◆ **AIM OF THE EXERCISE**
Word for word, restate every line of the material.
GIVEN DATA section start
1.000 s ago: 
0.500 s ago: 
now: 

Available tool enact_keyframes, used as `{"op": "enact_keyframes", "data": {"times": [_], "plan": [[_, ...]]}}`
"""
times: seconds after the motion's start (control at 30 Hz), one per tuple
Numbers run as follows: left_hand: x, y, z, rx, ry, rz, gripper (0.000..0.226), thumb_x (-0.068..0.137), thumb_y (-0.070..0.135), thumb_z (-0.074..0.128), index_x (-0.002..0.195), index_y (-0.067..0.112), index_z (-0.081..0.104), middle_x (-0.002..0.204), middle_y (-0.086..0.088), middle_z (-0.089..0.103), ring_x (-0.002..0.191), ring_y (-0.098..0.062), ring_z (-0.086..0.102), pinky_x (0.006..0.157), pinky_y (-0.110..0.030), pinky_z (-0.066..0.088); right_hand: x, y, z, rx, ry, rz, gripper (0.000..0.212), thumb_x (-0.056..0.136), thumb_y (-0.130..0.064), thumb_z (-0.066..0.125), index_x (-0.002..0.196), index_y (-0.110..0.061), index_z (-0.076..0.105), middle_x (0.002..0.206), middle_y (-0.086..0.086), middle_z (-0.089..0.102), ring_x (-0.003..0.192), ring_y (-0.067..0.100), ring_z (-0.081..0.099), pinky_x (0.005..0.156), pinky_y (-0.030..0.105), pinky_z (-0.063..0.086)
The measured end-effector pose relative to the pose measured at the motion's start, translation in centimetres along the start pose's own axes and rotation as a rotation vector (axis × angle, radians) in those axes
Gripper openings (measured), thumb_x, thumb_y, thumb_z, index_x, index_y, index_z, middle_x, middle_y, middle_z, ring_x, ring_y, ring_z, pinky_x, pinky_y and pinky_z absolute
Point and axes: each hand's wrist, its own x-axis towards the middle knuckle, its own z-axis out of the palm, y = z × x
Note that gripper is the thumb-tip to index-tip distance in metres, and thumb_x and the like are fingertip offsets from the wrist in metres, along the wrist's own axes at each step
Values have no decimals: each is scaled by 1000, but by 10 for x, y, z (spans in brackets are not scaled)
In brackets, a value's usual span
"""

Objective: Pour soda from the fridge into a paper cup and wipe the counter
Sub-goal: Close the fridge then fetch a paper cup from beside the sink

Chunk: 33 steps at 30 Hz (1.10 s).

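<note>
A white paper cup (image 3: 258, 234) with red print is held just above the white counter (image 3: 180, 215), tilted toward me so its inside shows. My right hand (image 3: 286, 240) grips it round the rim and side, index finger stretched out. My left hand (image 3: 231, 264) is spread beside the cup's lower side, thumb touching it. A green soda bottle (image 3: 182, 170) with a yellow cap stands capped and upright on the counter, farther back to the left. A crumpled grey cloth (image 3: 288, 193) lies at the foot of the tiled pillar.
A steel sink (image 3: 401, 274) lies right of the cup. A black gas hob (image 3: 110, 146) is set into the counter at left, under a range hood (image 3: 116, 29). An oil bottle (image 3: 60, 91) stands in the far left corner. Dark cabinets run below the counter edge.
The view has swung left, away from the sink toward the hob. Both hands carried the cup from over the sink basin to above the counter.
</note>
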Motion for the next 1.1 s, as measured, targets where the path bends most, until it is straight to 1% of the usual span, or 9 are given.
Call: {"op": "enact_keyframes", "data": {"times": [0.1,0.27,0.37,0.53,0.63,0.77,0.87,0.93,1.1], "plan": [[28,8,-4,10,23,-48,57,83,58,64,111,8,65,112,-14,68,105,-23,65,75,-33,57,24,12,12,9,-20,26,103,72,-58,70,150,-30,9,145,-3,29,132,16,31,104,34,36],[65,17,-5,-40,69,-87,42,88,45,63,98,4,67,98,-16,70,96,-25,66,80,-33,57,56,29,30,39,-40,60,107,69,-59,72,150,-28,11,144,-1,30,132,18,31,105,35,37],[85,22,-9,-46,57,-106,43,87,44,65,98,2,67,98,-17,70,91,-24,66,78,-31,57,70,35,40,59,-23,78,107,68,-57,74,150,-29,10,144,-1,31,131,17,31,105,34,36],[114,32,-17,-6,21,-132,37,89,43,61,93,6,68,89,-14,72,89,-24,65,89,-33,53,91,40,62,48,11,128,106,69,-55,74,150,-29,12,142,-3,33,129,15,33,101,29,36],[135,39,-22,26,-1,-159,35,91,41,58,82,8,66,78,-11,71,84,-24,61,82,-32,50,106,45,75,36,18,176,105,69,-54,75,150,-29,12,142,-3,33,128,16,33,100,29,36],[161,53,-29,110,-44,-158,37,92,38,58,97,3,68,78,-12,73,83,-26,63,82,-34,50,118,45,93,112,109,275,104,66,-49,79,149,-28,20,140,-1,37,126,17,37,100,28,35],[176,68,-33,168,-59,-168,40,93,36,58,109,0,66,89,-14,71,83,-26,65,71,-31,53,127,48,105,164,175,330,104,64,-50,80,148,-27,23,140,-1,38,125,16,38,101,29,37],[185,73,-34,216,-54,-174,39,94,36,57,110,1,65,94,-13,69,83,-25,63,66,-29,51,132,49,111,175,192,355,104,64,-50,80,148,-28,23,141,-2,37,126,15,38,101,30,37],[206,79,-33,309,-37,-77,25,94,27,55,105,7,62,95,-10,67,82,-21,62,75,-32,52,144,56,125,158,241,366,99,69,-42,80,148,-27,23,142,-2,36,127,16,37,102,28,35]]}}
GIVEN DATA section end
◆ **RESPONSE**
1.000 s ago: 
0.500 s ago: 
now: 

Available tool enact_keyframes, used as `{"op": "enact_keyframes", "data": {"times": [_], "plan": [[_, ...]]}}`
"""
times: seconds after the motion's start (control at 30 Hz), one per tuple
Numbers run as follows: left_hand: x, y, z, rx, ry, rz, gripper (0.000..0.226), thumb_x (-0.068..0.137), thumb_y (-0.070..0.135), thumb_z (-0.074..0.128), index_x (-0.002..0.195), index_y (-0.067..0.112), index_z (-0.081..0.104), middle_x (-0.002..0.204), middle_y (-0.086..0.088), middle_z (-0.089..0.103), ring_x (-0.002..0.191), ring_y (-0.098..0.062), ring_z (-0.086..0.102), pinky_x (0.006..0.157), pinky_y (-0.110..0.030), pinky_z (-0.066..0.088); right_hand: x, y, z, rx, ry, rz, gripper (0.000..0.212), thumb_x (-0.056..0.136), thumb_y (-0.130..0.064), thumb_z (-0.066..0.125), index_x (-0.002..0.196), index_y (-0.110..0.061), index_z (-0.076..0.105), middle_x (0.002..0.206), middle_y (-0.086..0.086), middle_z (-0.089..0.102), ring_x (-0.003..0.192), ring_y (-0.067..0.100), ring_z (-0.081..0.099), pinky_x (0.005..0.156), pinky_y (-0.030..0.105), pinky_z (-0.063..0.086)
The measured end-effector pose relative to the pose measured at the motion's start, translation in centimetres along the start pose's own axes and rotation as a rotation vector (axis × angle, radians) in those axes
Gripper openings (measured), thumb_x, thumb_y, thumb_z, index_x, index_y, index_z, middle_x, middle_y, middle_z, ring_x, ring_y, ring_z, pinky_x, pinky_y and pinky_z absolute
Point and axes: each hand's wrist, its own x-axis towards the middle knuckle, its own z-axis out of the palm, y = z × x
Note that gripper is the thumb-tip to index-tip distance in metres, and thumb_x and the like are fingertip offsets from the wrist in metres, along the wrist's own axes at each step
Values have no decimals: each is scaled by 1000, but by 10 for x, y, z (spans in brackets are not scaled)
In brackets, a value's usual span
"""

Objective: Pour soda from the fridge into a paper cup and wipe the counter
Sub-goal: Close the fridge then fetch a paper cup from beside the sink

Chunk: 33 steps at 30 Hz (1.10 s).

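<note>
A white paper cup (image 3: 258, 234) with red print is held just above the white counter (image 3: 180, 215), tilted toward me so its inside shows. My right hand (image 3: 286, 240) grips it round the rim and side, index finger stretched out. My left hand (image 3: 231, 264) is spread beside the cup's lower side, thumb touching it. A green soda bottle (image 3: 182, 170) with a yellow cap stands capped and upright on the counter, farther back to the left. A crumpled grey cloth (image 3: 288, 193) lies at the foot of the tiled pillar.
A steel sink (image 3: 401, 274) lies right of the cup. A black gas hob (image 3: 110, 146) is set into the counter at left, under a range hood (image 3: 116, 29). An oil bottle (image 3: 60, 91) stands in the far left corner. Dark cabinets run below the counter edge.
The view has swung left, away from the sink toward the hob. Both hands carried the cup from over the sink basin to above the counter.
</note>
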Motion for the next 1.1 s, as measured, targets where the path bends most, until it is straight to 1% of the usual span, or 9 are given.
Call: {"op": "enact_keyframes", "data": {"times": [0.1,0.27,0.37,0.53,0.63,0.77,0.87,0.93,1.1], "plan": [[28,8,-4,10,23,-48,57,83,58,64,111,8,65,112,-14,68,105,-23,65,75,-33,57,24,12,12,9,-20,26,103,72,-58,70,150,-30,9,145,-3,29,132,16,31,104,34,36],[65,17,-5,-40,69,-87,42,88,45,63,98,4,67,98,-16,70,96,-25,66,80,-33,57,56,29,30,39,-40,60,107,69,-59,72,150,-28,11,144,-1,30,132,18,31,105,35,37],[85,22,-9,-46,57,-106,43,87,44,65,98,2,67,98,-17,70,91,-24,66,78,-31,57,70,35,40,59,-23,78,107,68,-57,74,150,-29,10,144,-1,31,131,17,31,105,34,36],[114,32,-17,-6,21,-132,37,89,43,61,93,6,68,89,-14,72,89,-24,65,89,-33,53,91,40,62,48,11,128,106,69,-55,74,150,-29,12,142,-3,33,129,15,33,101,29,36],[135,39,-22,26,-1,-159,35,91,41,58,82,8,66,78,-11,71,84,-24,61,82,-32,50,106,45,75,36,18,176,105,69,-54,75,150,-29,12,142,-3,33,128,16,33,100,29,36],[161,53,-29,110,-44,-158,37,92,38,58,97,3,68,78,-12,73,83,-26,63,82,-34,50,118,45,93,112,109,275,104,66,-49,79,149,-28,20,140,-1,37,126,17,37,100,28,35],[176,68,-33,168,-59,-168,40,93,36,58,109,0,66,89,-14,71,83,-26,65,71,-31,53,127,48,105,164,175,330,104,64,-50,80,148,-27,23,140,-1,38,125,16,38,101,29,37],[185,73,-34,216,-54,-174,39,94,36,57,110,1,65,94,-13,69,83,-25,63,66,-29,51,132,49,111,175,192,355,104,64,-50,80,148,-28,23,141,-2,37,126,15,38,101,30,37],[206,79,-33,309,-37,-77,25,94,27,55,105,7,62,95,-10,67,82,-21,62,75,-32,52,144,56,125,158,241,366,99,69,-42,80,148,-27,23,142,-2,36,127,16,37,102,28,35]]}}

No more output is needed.